# tretlagerbreite



## freeriderbtal (28. Februar 2005)

da ich an meiner wildsau dh eine mrp kettenführung dran habe, wollte ich mal wissen, was für eine tretlagerbreite ich brauche.habe zwar im moment ein lager drin aber 1. weiß ich nicht welche breite/länge es hat 
2.ist es zu kurz, da ich anstatt 2 nur  einen "rockring" montieren kann (nur den äußeren, den inneren kann ich nicht montieren, da die kettenstrebe im "weg" ist!)  
danke schonmal für eure antworten!


----------



## flying-nik (28. Februar 2005)

freeriderbtal schrieb:
			
		

> ...
> 2.ist es zu kurz, da ich anstatt 2 nur  einen "rockring" montieren kann (nur den äußeren, den inneren kann ich nicht montieren, da die kettenstrebe im "weg" ist!)

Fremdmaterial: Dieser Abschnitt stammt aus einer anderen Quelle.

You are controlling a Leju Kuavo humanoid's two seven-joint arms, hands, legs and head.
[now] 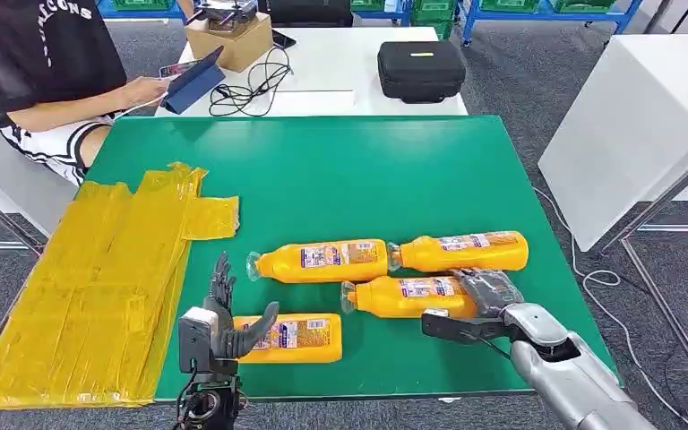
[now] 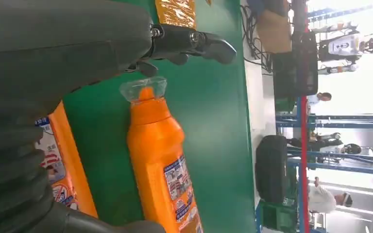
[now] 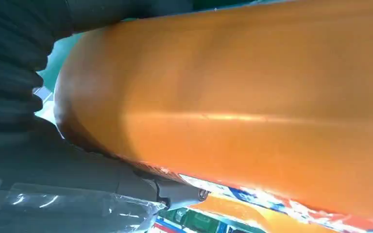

glaub das ist normal... habe mal nachgeschaut bei mir könnte ich auch kaum, wenn überhaupt, einen inneren RR montieren. Und wenn du die Kurbel noch weiter nach außen montierst verkorxt du ja eh die ganze Kettenlinie.. (oder?)
Aber da der innere RR sich ja eh nicht mitdreht würd ich sagen: das was nicht passt abflexen.


aber bevor du das machst doch lieber auf ne Antwort vom Support warten   

gruß
nik


----------



## MTB-News.de




----------



## freeriderbtal (28. Februar 2005)

flying-nik schrieb:
			
		

> glaub das ist normal... habe mal nachgeschaut bei mir könnte ich auch kaum, wenn überhaupt, einen inneren RR montieren. Und wenn du die Kurbel noch weiter nach außen montierst verkorxt du ja eh die ganze Kettenlinie.. (oder?)
> Aber da der innere RR sich ja eh nicht mitdreht würd ich sagen: das was nicht passt abflexen.
> 
> 
> ...


abflexen kann ich da eh nichts, wenn dann wird was abgedreht   
nein aber im ernst, der innere rr dreht sich genauso mit, wie der äußere, da er ebenfalls am kettenblatt befestigt wird.ich meine, kann ja auch mit nur einem rr fahren, aber normalerweise muß doch da schon die möglichkeit bestehen


----------



## Alpha_1 (28. Februar 2005)

das du die falsche version hast kann nicht sein?
es gibt glaub auch eine wo der innere rockring fest ist und eine ausbuchtung für die kettenstrebe hat?!?


----------



## freeriderbtal (28. Februar 2005)

Alpha_1 schrieb:
			
		

> das du die falsche version hast kann nicht sein?
> es gibt glaub auch eine wo der innere rockring fest ist und eine ausbuchtung für die kettenstrebe hat?!?


ich denke nicht, dass ich das falsche modell habe :
model world cup (36-44t)
system 1 iscg
4b 104mm bcd


----------



## dantist (1. März 2005)

Aber system 1 ist eben für Bikes mit hochgezogener Schwinge gemacht, zb. Orange 222/223, dort können beide Scheiben problemlos mitdrehen, da keine Schwinge im Weg ist. Ich habe auch eine MRP an meiner Wildsau FR und habe System 2 - dort ist die innere Scheibe fest mit der Tretlagerschale oder ISCG verschraubt, nur die äussere dreht sich mit. So wie ich das sehe, wirst du deine MRP ohne nachbearbeitung nicht zufriedenstellend montieren können. 

Für solche Rahmen wie die Sau wäre System 2 gedacht, System 2 ist aber leider einiges teurer als System 1.


----------